Collected material
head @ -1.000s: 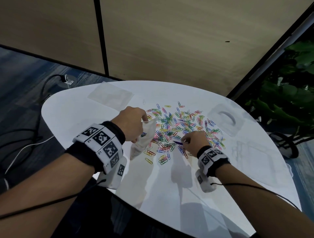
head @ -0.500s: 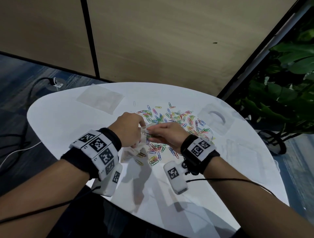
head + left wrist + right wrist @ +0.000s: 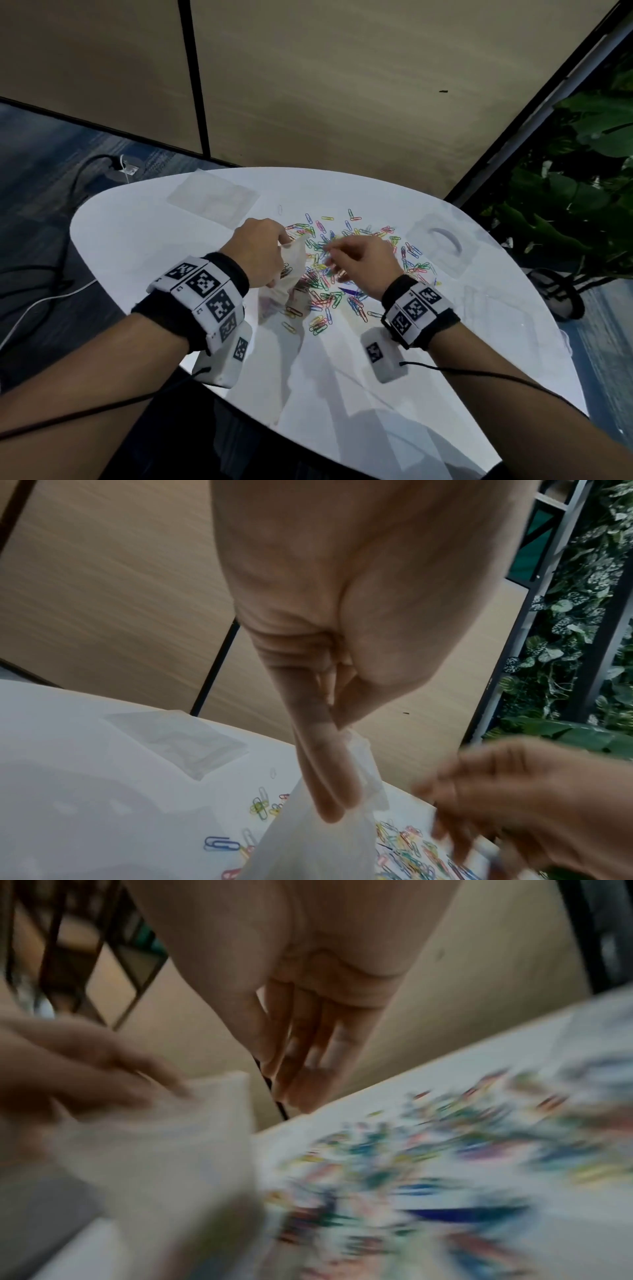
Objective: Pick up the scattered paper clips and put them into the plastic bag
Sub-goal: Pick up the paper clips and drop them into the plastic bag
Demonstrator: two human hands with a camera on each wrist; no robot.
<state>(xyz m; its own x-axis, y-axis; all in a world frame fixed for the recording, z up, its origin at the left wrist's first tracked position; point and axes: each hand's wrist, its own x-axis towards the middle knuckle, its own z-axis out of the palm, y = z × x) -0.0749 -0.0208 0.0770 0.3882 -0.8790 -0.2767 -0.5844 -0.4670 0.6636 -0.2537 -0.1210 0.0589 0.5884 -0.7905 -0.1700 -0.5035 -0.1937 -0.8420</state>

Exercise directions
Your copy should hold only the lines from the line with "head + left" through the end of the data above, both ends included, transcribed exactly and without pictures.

The completed task
head + left wrist + right wrist @ +0.000s: 
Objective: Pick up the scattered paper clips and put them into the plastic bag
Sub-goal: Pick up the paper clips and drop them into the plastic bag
Demonstrator: two human hands with a camera on each wrist; no robot.
<state>(xyz m; its own x-axis, y-axis; all in a world frame fixed for the recording, z up, its origin at the left wrist's first tracked position; point and axes: each hand's wrist, its own x-axis towards the middle knuckle, its own z-axis out of the palm, y = z × x) -0.0749 -0.0208 0.0770 0.3882 -0.8790 -0.2767 -0.5844 -0.4670 0.6636 -0.2537 -0.1210 0.0589 0.5884 -0.7905 -0.1700 -0.5035 -0.1937 -0.8420</state>

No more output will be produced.